The Information Statement informs providing counterparties of risks and consequences involved in reuse arrangements, including:
- the loss of proprietary rights in the collateral, which are replaced by an unsecured contractual claim for the delivery of equivalent financial instruments;
- the loss of any voting, consent or similar rights attached to the collateral and the rights to dividends, coupons or other payments related to the collateral;
- the fact that, in the event of default or insolvency of the receiving counterparty, the providing counterparty will have only an unsecured claim for the delivery of equivalent assets and so may never recover the full value of the collateral provided; and
- the fact that the tax consequences of the reuse arrangement may be different than the tax consequences that would apply in the absence of a reuse arrangement (i.e., where the providing counterparty does not transfer title).11
- You should carefully consider whether or not you engage in collateral reuse arrangements as a receiving counterparty, and, if so, you should prepare to make the necessary disclosures to your providing counterparties. The Information Statement should prove helpful in that regard.
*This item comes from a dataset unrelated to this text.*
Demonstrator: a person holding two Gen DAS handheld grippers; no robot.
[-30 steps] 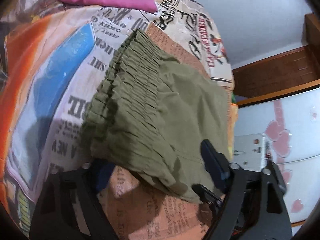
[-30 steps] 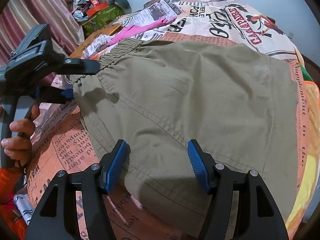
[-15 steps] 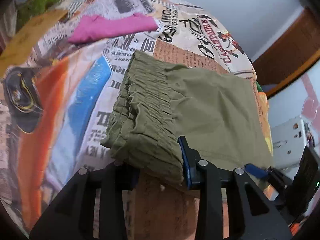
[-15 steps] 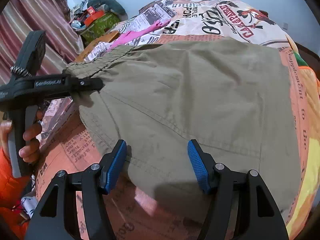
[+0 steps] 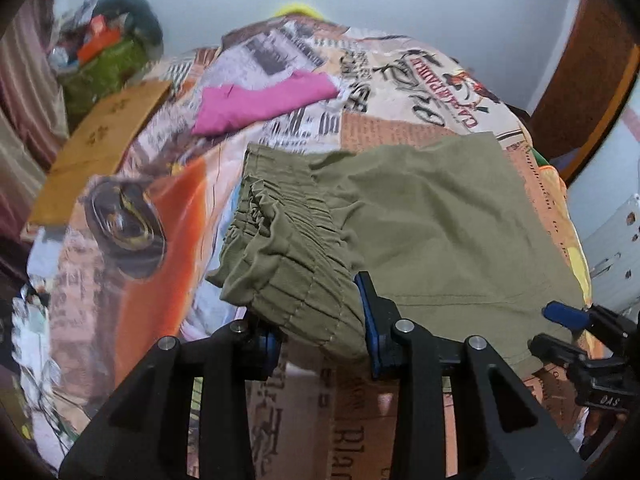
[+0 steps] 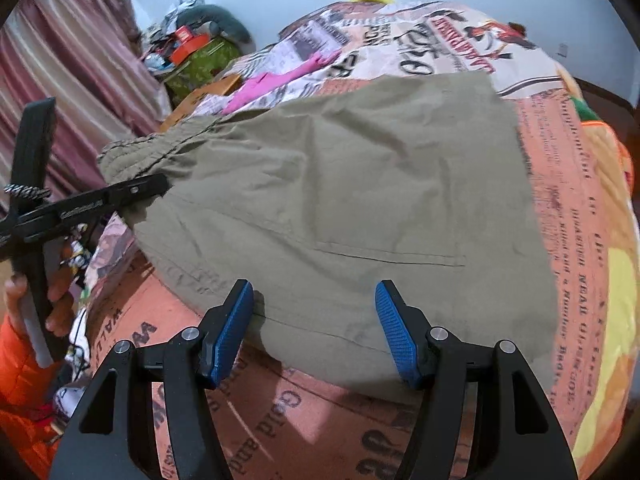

- You should give thought as to how you can make evident that your providing counterparty has been “duly informed in writing” of the risks and consequences described in the Information Statement as required by the SFTR.
- You should consider whether, given your particular facts and circumstances (e.g., your regulatory status), it is necessary for you to supplement the risk disclosures in the Information Statement.
- Going forward, you should ensure that the content of the Information Statement is included in all new documentation that is subject to the Reuse Disclosure Requirement.